*Exercise:*
Repeat exactly, and only, the lines of the entries below from the one with "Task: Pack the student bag" through the one with "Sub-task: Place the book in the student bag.", both ends included.

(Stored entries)

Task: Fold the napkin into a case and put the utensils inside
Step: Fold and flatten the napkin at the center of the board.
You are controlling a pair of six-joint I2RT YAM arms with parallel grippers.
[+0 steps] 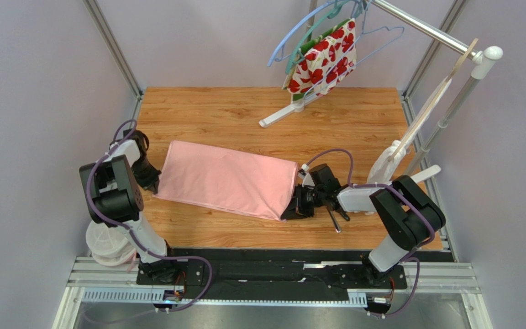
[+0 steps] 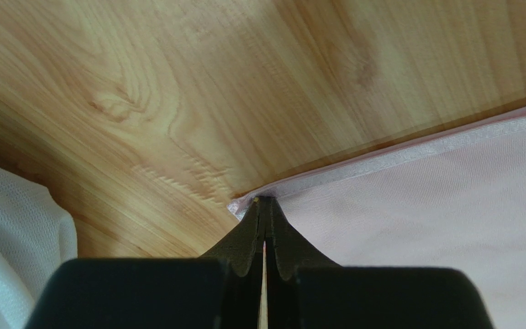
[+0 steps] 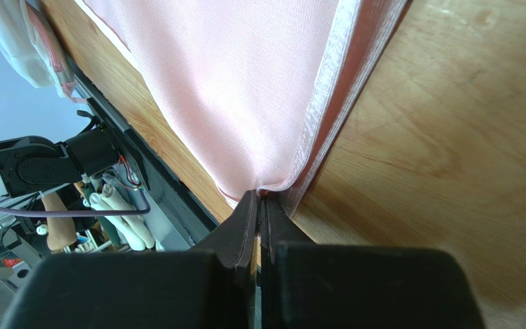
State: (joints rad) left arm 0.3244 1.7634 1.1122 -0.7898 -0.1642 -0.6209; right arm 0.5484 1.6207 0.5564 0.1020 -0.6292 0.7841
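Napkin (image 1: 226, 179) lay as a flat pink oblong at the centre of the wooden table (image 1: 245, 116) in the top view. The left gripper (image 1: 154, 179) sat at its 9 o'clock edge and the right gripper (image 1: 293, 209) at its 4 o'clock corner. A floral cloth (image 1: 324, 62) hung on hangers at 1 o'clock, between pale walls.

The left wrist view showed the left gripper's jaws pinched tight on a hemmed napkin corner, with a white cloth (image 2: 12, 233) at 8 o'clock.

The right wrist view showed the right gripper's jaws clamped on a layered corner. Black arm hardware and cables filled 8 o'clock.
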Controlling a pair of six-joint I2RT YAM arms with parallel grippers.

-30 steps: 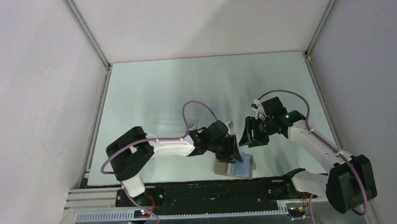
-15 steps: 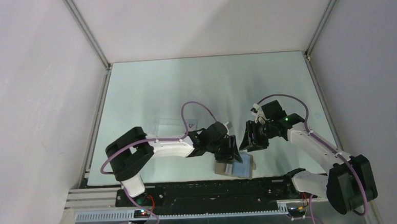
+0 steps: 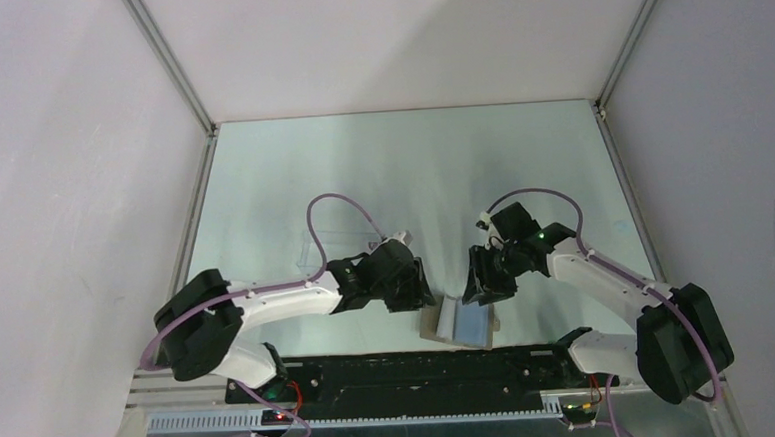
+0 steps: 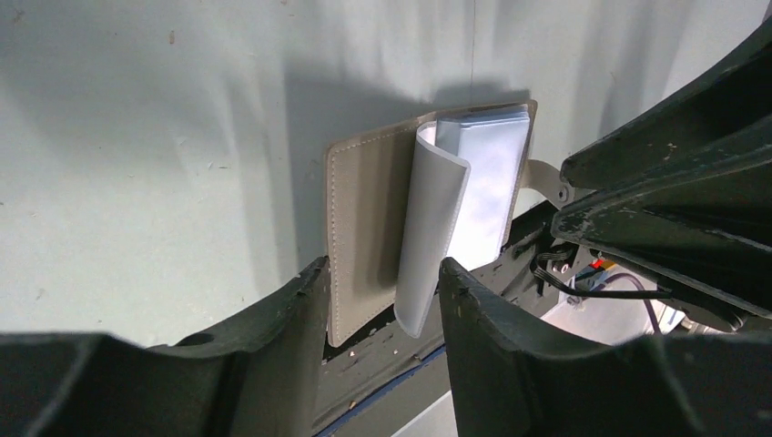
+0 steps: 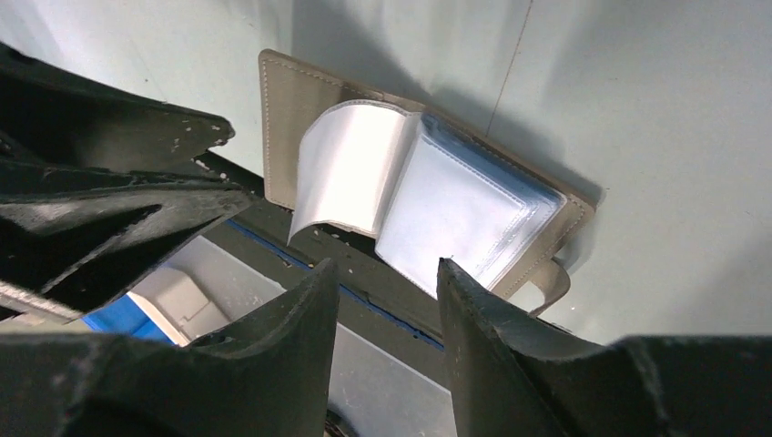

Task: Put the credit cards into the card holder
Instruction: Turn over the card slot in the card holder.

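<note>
Jaws on both the left gripper [image 3: 418, 297] and the right gripper [image 3: 475, 292] stand part-open and empty. Just ahead of them, between the two, the card holder [image 3: 461, 325] lies spread, one clear sleeve [image 4: 432, 228] curling up. They likely flank it to steady the leaves. I cannot spot the credit cards.

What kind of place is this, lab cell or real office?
Likely a lab robot cell: plain white enclosure walls on aluminium frame posts, a pale green tabletop, two white robot arms bolted at its near edge. The open grey-brown fold-over card holder looks like a test prop.
</note>
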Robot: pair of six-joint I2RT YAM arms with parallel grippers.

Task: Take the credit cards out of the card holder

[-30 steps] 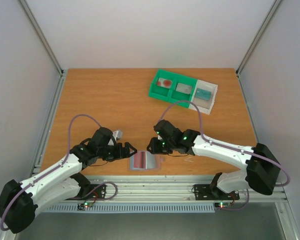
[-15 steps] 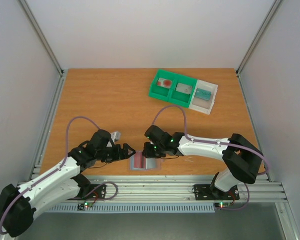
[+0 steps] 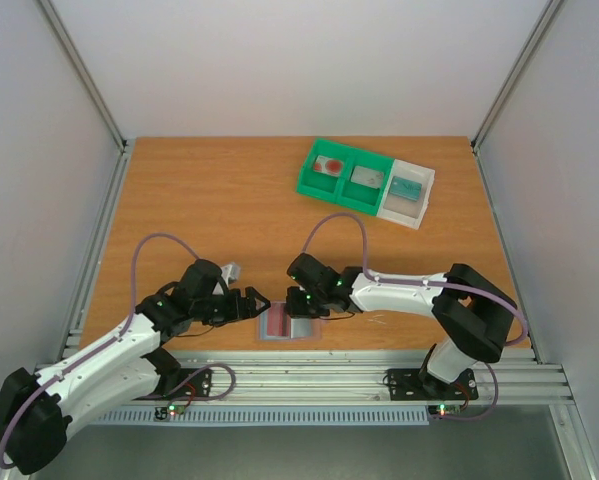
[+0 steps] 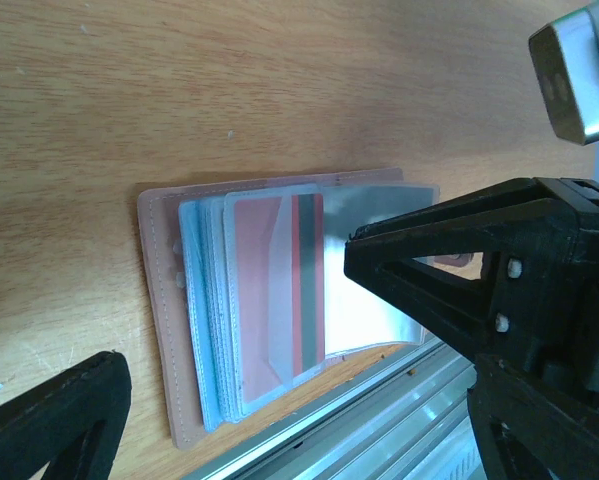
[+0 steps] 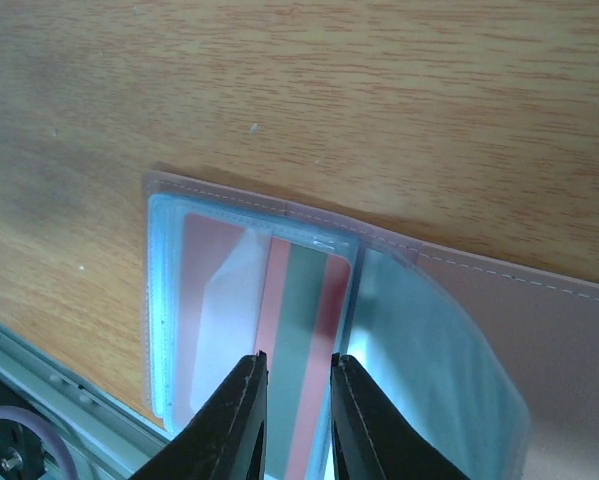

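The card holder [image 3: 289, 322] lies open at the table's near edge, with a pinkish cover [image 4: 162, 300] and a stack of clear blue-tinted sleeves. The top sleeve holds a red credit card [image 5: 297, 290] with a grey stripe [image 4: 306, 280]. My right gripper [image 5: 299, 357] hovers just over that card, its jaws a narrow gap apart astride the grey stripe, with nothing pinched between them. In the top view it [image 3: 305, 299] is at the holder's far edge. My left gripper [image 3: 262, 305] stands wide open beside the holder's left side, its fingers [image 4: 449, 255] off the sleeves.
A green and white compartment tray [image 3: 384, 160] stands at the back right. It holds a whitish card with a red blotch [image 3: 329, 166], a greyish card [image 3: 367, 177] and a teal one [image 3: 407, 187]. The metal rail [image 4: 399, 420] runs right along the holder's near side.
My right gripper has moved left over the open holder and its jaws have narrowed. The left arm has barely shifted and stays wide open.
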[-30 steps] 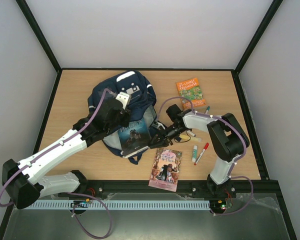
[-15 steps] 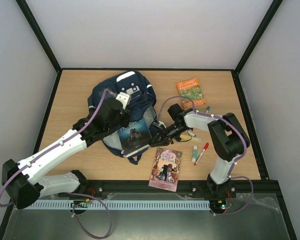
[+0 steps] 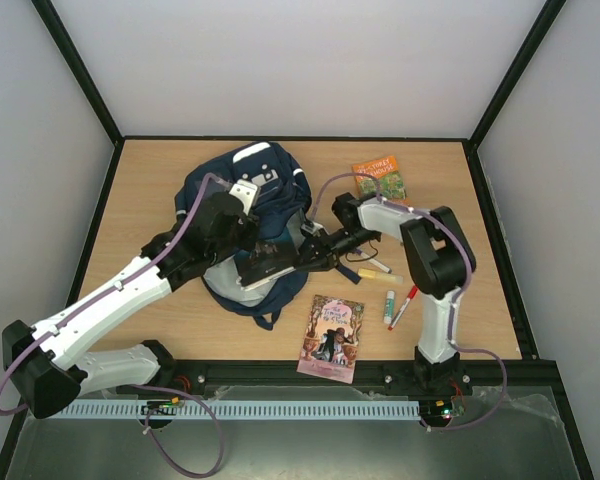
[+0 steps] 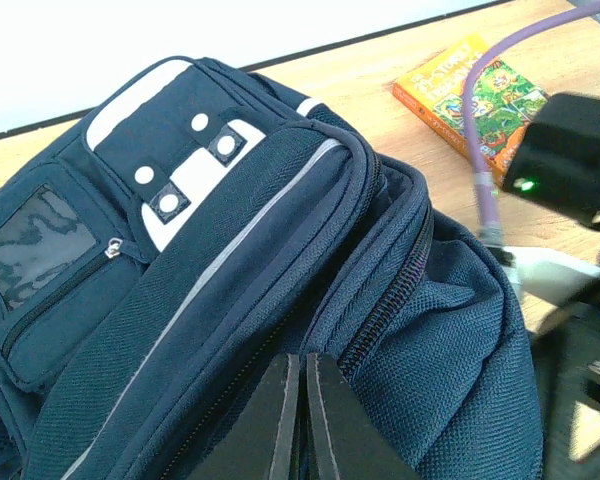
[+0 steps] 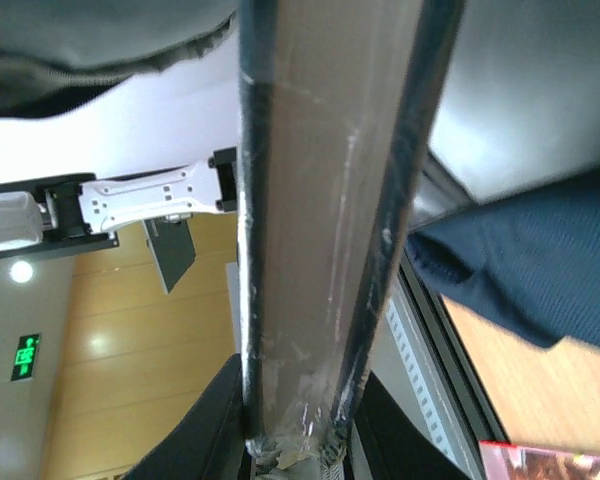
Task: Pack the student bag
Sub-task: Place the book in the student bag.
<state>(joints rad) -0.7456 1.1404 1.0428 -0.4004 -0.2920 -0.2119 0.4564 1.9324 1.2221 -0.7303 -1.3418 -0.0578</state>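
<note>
The navy student bag (image 3: 265,180) lies at the table's middle left with its opening towards the arms. My left gripper (image 3: 248,232) is shut on a fold of the student bag (image 4: 180,250) beside the main zip, its tips (image 4: 302,365) pinching the fabric. My right gripper (image 3: 312,250) is shut on a dark-covered book (image 3: 270,264), which stands on edge at the bag's mouth. In the right wrist view the book (image 5: 330,200) runs edge-on out from between my fingers (image 5: 215,420), with navy bag fabric (image 5: 520,270) beside it.
An orange book (image 3: 380,178) lies at the back right, also showing in the left wrist view as the orange book (image 4: 470,95). A pink book (image 3: 331,337) lies near the front edge. A red pen (image 3: 404,305), a green-capped marker (image 3: 390,307) and a yellow highlighter (image 3: 372,272) lie by the right arm.
My right gripper has carried the dark book left and back, turning it from nearly flat onto its edge at the bag's mouth. The left gripper keeps its hold and barely shifts.
</note>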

*Reply to the exercise:*
Task: Pack the student bag
Sub-task: Place the book in the student bag.

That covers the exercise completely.